No. Supplemental funding for CDC-RFA-PS17-17020301SUPP19 has a 1 year period of performance which we anticipate will start September 1, 2019, and end August 31, 2020. We do not anticipate funding continuing beyond the period of performance end date of August 31, 2020. However, should the applicant require additional time to complete the required activities of the supplemental NOFO, a no-cost extension request and bona fide justification must be submitted to be considered for approval to complete the proposed activities only; NOT to expend unobligated funds.
Is there REALLY no award ceiling or floor?
This supplemental NOFO does not have an award ceiling or floor. However, keep in mind that the approximate number of awards to be funded will be 7, and the approximate average award will be $500,000.
Can this project support providing incentives to patients such a gas cards?
Incentives are not an approved expense for this project.
Can supplemental funds be used to replace a high-impact setting partner’s funding source for a current project?
Recipients may not replace or supplant federal funds to meet project requirements. Federal funds received may not be used to replace existing state, local, or other federal funds. Existing State, local, or other federal funds for a project, may not be replaced by federal funds and reallocated for other organizational expenses.
Can a vehicle be purchased to conduct mobile hepatitis C testing and linkage to care?
No, the purchase of a vehicle is not an approved expense for this project.
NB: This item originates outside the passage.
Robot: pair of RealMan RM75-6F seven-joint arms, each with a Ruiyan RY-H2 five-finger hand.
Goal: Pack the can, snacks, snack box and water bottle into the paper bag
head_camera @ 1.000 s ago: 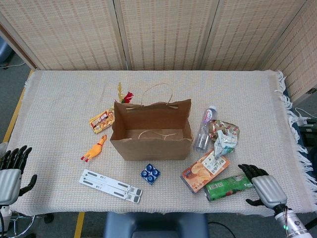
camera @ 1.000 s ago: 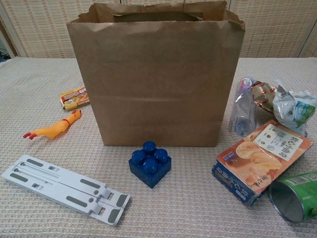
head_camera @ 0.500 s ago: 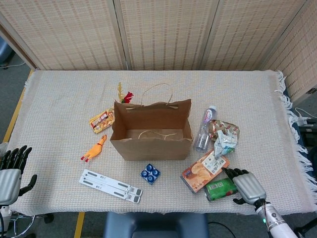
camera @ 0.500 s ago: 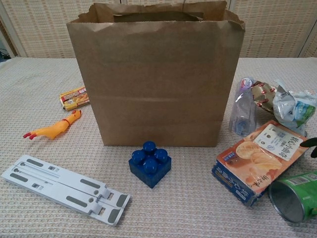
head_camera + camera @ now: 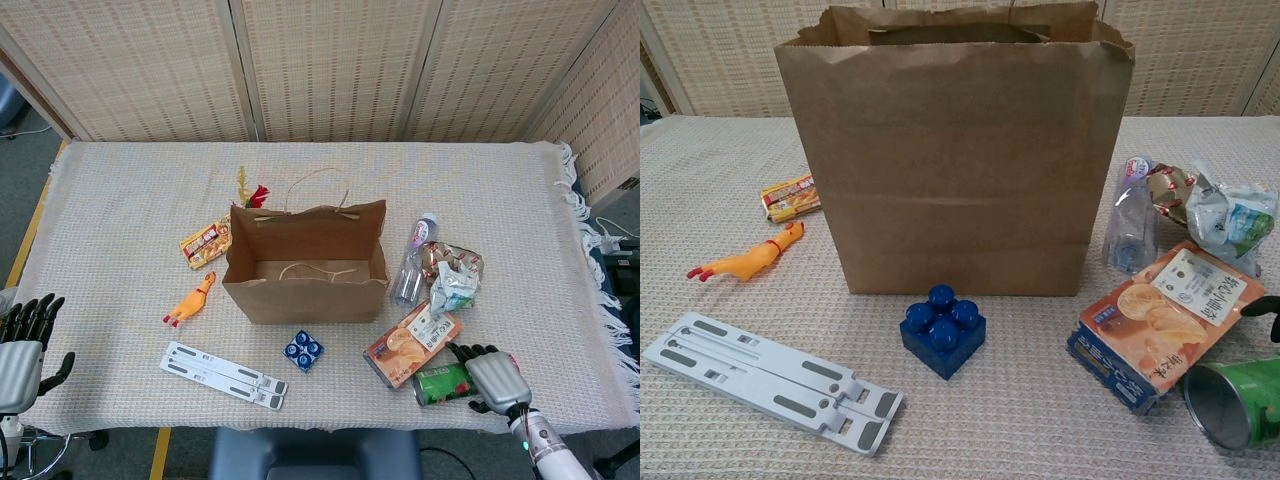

Can staff salaries/EREs for wound care be paid for by the grant? (We are hoping to use these services at SSP sites to reach and draw in persons for testing who would not otherwise present for testing.)
Providing wound care services would be considered clinical care and is not an allowable expense under this NOFO. Please refer to the funding restrictions section on page 21 of the NOFO.
Can we purchase wound care kits with grant funds?
Page 25 of the NOFO states that awardees should only establish partnerships to “link or refer” PWID to preventive services (e.g., vaccination, harm reduction services, HIV testing, family planning) as appropriate.
Can funds be utilized to develop hepatitis C elimination plans?
No, the development of viral hepatitis elimination plans are not within the scope of the NOFO.
Can these funds be used to pay for both rapid and conventional testing costs?
Yes. Supplemental funds can be used to purchase both rapid and conventional testing supplies and materials for hepatitis C and hepatitis B testing. However, all persons with a positive hepatitis C antibody rapid test result must receive a confirmatory RNA test. Established mechanisms for obtaining blood samples for RNA testing from persons who are hepatitis C antibody positive via a rapid test must be described.